Darunter der nordrhein-westfälische Verkehrsminister Hendrik Wüst, einige
ehemalige Profi-Radrenner und Patienten der unheilbaren Erbkrankheit
Mukoviszidose, für deren Erforschung die Erlöse der Tour bestimmt sind.
Auch Reiner Heske aus Wiehl wird sich das schwarze Trikot der Muko Bike
Tour 2018 überstreifen. Für ihn ist die 85 Kilometer lange Strecke heute
kein Problem mehr – vor wenigen Jahren sah das noch ganz anders aus. Um den
Mukoviszidose-Patienten stand es 2013 sehr schlecht und nur eine
Spenderlunge konnte sein Leben retten. „Schon mit 15 war meine Lunge
schwer geschädigt und ich da schon den großen Wunsch, es einmal erleben zu
dürfen, wie es ist, richtig Luft zu bekommen.

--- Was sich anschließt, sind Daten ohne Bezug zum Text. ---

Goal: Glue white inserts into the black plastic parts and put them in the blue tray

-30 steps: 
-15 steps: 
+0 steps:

Dank der
Lungentransplantation darf ich nicht nur mit Freude weiterleben, sondern
kann sogar Ausdauersport machen“, so der 49-jährige, der seitdem Marathons
läuft und bei Radrennen wie „Rund um Köln“ mitfährt. „Dass ich aber
überhaupt erst 40 Jahre wurde, war schon ein echtes Wunder. Als die Ärzte
bei mir im Alter von vier Jahren Mukoviszidose feststellten, gaben sie
meinen Eltern zu verstehen, dass ich wohl nicht erwachsen werden würde.“
Mit viel Disziplin, Medikamenten und der Teilnahme an
Mukoviszidose-Forschungprojekten gelingt ihm jedoch das Wunder und er lebt
heute sogar nahezu beschwerdefrei. Seinen Kampf gegen die seltene Krankheit
hat er deshalb ausgeweitet. „Noch immer ersticken viele Patienten an der
Krankheit, bevor ihr Leben richtig beginnt. Passende Spenderlungen sind
sehr rar und auch Transplantation bergen viele Risiken. Am besten wäre es
daher, wenn es gar nicht so weit kommen müsste“, erklärt Reiner Heske.

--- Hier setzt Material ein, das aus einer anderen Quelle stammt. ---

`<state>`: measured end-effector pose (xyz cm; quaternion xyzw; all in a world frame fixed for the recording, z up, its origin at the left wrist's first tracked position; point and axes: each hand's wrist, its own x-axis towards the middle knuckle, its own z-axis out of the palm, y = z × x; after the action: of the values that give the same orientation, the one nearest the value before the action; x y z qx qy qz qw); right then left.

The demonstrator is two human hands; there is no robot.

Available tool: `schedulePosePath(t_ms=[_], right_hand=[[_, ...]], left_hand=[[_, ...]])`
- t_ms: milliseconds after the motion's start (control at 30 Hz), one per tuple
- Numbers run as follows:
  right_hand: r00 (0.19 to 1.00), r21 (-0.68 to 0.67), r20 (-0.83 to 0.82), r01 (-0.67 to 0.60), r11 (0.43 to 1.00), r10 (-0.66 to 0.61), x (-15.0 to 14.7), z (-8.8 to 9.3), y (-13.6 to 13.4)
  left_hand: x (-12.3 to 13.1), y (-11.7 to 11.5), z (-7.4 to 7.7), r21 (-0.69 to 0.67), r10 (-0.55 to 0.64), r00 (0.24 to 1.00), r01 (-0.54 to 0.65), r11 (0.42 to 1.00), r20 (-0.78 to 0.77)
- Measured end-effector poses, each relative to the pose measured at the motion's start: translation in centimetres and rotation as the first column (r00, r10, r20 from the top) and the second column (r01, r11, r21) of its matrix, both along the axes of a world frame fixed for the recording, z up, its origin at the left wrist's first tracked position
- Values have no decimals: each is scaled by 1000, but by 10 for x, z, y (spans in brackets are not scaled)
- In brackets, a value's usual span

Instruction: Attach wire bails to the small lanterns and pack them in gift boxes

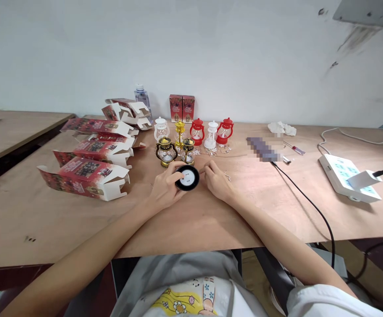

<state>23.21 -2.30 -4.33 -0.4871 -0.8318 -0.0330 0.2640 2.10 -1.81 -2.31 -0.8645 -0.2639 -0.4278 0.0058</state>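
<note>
My left hand (168, 185) is closed around a small lantern (188, 178), whose round black base faces me. A white disc with small slots fills the middle of that base, and the thumb rests at its edge. My right hand (215, 178) is at the base's right side, fingers curled together with the tips near the rim. Whether something small is pinched there I cannot make out. Just behind the hands stand two black-and-gold lanterns (166, 152). Farther back are red lanterns (197, 132), white lanterns (211, 135) and a gold lantern (180, 134).
Opened red cartons (89, 174) lie at left, near a clear bottle (141, 99). Two red boxes (182, 108) stand against the wall. Small wire pieces (227, 176), a screwdriver (297, 150), crumpled white tissue (282, 128), a cabled phone-like slab (260, 149) and a power strip (346, 174) are rightward.
</note>
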Motion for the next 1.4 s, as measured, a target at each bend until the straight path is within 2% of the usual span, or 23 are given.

„Darum möchte ich die Forschung unterstützen, wo ich nur kann. Erst recht,
wenn es so viel Spaß macht wie bei der Muko Bike Tour.“

*Rekord-Starterfeld mit Prominenter Unterstützung*
Beim Kampf um Spendengelder zur Erforschung der Mukoviszidose ist Reiner
Heske nicht allein, denn die Muko Bike Tour genießt in Radsportkreisen
einen sehr guten Namen und die Anfragen für die Trikots und Startplätze
kommen aus ganz Deutschland. „Wir waren immer schnell ausgebucht, denn aus
Sicherheitsgründen war bei 400 Startern Schluss“, so Tourleiter
Franz-Wilhelm Tielkes vom RC 77 Bocholt e.V. „Weil die Polizei mit der
Disziplin der Fahrer, Tourguides und Helfer im vergangenen Jahr sehr
zufrieden war, dürfen wir jetzt erstmals mit bis zu 450 Fahrern starten.“
Den Startschuss gibt NRW-Verkehrsminister Hendrik Wüst gegen 10.30 Uhr vor
ROSE BIKETOWN und wird sich dem Feld voraussichtlich auch selber
anschließen. Wie in den vergangenen Jahren führen die Olympia-Zweite von
1988 und Tourkapitänin Jutta Tielemann sowie der ehemalige
Bahnrad-Weltmeister Andreas Bach das Peloton an. „Wir freuen uns über so
viel prominente Unterstützung aus Sport und Politik, denn sie und alle
anderen Muko-Biker helfen uns so, auf die seltene und kaum bekannte
Krankheit aufmerksam zu machen, an der alleine in Deutschland rund 8000
Menschen leiden“, so die Vorsitzende von Muko Life e.V. und
stellvertretende Landrätin Silke Sommers. „Unser Ziel ist es, dass niemand
mehr an der Krankheit sterben muss und die Patienten ein langes und
unbeschwertes Leben führen können. Darum geht der Erlös der Muko Bike Tour
wie in den vergangen Jahren an den Mukoviszidose-Forscher Wolf Michael
Weber und sein Team aus Münster, das eine Therapie entwickelt, die genau
das für viele Patienten möglich macht.“

*Forschungserfolge geben Hoffnung, doch das Geld fehlt*
Die Erbkrankheit Mukoviszidose blockiert den Wasseraustausch in den Zellen,
sodass sich in den Organen wie etwa der Lunge ein zäher Schleim bildet.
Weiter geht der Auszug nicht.